• _EXERCISE REQUIREMENTS_
Return, from the listing below, every line that includes "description".

• _INFORMATION SHOWN_
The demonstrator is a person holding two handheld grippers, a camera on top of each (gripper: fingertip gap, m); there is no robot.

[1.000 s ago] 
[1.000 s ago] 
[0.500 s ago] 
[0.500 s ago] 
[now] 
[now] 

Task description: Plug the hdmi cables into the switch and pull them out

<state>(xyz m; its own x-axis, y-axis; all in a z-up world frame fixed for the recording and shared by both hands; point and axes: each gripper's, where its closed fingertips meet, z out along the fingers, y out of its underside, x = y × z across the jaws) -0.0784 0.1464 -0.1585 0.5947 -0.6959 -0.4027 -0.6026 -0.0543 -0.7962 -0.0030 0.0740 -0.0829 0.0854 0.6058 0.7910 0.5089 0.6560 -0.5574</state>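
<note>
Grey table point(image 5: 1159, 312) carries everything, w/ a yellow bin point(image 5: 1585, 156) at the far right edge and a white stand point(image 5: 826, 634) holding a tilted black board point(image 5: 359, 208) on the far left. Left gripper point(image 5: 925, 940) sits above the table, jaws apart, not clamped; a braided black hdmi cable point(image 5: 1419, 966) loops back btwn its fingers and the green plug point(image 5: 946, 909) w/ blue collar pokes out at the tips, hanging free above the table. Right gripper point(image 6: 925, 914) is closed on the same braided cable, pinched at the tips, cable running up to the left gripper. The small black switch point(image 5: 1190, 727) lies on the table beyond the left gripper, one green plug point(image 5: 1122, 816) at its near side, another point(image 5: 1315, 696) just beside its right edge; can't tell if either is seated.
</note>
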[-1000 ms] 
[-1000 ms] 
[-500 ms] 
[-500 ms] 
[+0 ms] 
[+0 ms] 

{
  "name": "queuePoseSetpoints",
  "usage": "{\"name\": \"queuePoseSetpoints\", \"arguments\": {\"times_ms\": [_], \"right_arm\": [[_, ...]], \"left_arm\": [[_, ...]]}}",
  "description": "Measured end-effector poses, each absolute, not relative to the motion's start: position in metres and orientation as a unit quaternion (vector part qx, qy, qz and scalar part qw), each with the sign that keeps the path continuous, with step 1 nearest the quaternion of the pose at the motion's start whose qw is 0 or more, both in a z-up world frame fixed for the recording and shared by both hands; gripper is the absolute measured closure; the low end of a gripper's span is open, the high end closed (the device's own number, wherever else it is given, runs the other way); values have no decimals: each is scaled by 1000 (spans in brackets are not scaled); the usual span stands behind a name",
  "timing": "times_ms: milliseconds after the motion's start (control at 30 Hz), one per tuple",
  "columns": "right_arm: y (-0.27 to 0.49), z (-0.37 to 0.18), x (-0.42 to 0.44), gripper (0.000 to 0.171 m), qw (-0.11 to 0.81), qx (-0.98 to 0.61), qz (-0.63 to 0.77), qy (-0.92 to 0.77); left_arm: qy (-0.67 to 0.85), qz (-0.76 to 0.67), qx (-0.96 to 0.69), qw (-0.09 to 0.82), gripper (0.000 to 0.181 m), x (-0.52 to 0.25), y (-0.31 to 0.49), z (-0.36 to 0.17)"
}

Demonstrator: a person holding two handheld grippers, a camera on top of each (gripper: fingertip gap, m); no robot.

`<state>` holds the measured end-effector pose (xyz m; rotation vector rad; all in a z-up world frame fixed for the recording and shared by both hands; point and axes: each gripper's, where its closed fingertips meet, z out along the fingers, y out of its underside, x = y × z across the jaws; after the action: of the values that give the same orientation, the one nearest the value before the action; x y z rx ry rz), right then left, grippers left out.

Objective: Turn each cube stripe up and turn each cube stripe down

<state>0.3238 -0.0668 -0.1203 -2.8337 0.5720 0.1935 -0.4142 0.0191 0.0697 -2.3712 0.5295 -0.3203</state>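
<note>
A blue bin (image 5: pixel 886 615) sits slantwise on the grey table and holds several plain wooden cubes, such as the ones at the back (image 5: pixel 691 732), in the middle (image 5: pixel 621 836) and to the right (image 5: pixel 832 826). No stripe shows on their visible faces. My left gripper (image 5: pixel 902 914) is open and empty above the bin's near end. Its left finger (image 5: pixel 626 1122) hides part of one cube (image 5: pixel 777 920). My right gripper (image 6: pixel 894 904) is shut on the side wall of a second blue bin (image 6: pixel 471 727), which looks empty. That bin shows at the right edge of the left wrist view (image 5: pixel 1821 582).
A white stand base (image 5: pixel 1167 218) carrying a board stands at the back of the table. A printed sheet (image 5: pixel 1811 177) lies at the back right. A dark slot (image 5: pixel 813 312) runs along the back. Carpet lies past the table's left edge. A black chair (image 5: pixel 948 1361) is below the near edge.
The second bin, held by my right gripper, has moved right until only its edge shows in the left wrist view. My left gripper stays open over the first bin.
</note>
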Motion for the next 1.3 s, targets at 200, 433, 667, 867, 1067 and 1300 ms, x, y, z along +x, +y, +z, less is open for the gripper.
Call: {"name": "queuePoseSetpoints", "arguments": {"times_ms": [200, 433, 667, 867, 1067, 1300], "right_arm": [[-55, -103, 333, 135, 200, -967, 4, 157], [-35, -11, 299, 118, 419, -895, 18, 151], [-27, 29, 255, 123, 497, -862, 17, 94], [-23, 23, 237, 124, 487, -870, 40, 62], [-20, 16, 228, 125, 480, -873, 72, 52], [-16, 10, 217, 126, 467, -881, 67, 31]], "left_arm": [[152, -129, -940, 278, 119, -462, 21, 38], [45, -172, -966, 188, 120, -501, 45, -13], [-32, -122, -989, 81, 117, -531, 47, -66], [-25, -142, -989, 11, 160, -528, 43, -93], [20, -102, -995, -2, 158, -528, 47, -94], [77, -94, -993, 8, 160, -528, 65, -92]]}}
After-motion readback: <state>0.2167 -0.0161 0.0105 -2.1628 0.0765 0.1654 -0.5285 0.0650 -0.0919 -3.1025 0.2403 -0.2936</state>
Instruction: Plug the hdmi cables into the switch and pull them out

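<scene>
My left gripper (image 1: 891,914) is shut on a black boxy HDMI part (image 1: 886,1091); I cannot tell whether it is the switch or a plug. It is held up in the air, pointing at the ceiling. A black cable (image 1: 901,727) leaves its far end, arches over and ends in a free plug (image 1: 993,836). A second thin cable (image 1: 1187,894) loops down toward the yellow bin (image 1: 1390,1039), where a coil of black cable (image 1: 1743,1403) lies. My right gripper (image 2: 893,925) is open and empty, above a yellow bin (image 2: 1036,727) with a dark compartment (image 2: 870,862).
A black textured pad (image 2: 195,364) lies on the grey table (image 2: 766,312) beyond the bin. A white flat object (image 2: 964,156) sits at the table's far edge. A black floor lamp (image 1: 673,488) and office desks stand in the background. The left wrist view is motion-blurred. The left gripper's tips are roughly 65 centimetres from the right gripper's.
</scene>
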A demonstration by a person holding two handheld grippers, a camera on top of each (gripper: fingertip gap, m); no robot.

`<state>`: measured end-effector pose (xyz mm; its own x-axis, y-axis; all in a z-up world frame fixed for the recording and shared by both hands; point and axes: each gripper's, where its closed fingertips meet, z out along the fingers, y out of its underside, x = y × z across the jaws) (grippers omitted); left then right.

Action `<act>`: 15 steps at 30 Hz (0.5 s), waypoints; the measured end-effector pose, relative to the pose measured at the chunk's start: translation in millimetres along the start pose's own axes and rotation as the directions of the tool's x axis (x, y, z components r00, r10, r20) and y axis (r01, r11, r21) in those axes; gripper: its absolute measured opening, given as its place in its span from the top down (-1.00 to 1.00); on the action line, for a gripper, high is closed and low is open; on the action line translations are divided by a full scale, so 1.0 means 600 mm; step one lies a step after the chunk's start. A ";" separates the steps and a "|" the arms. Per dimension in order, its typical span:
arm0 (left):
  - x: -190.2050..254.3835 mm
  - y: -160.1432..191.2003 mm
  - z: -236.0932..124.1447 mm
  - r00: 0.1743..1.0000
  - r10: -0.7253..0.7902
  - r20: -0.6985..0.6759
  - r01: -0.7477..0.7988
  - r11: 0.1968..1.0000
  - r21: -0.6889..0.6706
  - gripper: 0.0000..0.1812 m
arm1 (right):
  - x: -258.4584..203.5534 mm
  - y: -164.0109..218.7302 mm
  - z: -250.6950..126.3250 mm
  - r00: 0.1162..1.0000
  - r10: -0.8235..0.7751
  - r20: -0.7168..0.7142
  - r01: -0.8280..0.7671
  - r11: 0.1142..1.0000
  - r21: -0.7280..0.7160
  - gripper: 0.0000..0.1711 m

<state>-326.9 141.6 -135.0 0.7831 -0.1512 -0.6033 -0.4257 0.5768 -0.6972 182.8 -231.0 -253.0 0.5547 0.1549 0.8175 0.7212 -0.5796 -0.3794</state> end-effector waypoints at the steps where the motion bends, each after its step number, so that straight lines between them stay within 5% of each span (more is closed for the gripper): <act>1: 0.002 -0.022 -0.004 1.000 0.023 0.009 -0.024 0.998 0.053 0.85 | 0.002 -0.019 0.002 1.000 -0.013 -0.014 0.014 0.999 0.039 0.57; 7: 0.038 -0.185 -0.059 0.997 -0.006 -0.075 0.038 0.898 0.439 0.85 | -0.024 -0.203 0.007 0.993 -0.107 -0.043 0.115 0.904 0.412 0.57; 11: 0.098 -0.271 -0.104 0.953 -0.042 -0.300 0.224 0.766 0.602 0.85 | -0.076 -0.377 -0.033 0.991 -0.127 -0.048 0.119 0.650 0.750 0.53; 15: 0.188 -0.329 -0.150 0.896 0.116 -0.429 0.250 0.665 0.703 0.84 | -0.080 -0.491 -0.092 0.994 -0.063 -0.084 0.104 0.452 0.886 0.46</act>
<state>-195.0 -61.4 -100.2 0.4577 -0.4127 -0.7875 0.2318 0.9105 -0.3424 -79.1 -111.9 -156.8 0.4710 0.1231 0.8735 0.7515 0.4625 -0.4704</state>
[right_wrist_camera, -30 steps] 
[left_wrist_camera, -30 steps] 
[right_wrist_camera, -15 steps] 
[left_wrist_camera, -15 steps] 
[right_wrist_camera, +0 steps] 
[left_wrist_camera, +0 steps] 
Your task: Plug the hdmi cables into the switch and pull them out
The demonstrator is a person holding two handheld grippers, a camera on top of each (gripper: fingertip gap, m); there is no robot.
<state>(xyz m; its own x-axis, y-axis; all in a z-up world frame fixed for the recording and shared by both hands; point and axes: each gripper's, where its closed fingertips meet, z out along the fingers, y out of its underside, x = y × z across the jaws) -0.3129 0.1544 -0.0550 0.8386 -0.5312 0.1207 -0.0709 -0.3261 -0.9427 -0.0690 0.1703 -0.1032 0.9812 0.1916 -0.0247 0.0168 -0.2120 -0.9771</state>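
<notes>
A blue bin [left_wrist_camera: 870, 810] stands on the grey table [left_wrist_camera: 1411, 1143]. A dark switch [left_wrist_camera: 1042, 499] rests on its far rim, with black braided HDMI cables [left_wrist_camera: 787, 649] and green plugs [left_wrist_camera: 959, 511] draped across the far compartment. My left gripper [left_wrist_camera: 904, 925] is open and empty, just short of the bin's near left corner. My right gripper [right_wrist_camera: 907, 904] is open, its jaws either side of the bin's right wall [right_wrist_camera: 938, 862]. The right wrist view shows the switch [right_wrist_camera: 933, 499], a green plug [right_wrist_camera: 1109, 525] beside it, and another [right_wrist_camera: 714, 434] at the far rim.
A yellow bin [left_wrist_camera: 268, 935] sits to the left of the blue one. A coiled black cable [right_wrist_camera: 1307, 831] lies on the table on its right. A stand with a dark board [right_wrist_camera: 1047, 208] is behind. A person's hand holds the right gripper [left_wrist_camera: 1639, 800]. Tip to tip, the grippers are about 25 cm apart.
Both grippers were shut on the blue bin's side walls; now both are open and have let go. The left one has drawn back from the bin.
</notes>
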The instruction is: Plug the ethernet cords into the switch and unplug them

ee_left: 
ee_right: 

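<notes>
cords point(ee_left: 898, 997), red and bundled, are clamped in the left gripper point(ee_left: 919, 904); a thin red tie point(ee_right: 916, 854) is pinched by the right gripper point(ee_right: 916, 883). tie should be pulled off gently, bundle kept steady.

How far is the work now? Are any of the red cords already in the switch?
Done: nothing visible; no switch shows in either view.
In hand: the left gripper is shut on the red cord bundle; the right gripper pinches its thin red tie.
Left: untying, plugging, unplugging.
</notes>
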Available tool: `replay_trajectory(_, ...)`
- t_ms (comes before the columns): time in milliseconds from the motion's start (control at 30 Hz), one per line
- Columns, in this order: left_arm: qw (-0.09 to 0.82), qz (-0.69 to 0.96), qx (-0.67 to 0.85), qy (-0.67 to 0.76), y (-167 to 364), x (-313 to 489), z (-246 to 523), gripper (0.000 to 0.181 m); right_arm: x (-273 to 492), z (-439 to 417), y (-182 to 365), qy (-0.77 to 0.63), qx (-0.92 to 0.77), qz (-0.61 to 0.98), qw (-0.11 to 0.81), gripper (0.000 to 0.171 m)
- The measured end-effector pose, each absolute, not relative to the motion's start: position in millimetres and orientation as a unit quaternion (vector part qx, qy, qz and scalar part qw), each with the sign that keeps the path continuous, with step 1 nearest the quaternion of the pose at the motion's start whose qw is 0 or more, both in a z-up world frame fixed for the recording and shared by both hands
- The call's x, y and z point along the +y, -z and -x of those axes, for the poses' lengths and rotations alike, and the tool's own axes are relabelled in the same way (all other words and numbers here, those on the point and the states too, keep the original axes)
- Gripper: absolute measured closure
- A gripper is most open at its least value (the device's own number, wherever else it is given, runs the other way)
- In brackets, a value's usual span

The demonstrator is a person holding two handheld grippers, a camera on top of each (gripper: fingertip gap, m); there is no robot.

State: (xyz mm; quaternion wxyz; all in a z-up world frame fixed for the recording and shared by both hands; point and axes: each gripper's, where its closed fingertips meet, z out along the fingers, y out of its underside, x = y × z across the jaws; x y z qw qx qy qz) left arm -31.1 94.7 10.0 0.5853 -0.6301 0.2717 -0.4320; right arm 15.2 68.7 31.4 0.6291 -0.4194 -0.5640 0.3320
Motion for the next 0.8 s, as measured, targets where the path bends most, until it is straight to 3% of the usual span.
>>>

• _RESPONSE FOR THIS EXERCISE_
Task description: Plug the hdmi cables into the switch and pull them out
  "description": "Measured end-effector poses, each absolute, not relative to the motion's start: position in metres and orientation as a unit quaternion (vector part qx, qy, qz and scalar part qw), each with the sign that keeps the path continuous, with step 1 nearest the quaternion of the pose at the motion's start whose qw is 0 or more, both in a z-up world frame fixed for the recording and shared by both hands; gripper is the absolute measured closure; the low end of a gripper's span is open, the high end closed (the device's own number, wherever else it is given, runs the other way); values have no decimals: each is scaled by 1000 (spans in brackets are not scaled); the usual span stands behind a name",

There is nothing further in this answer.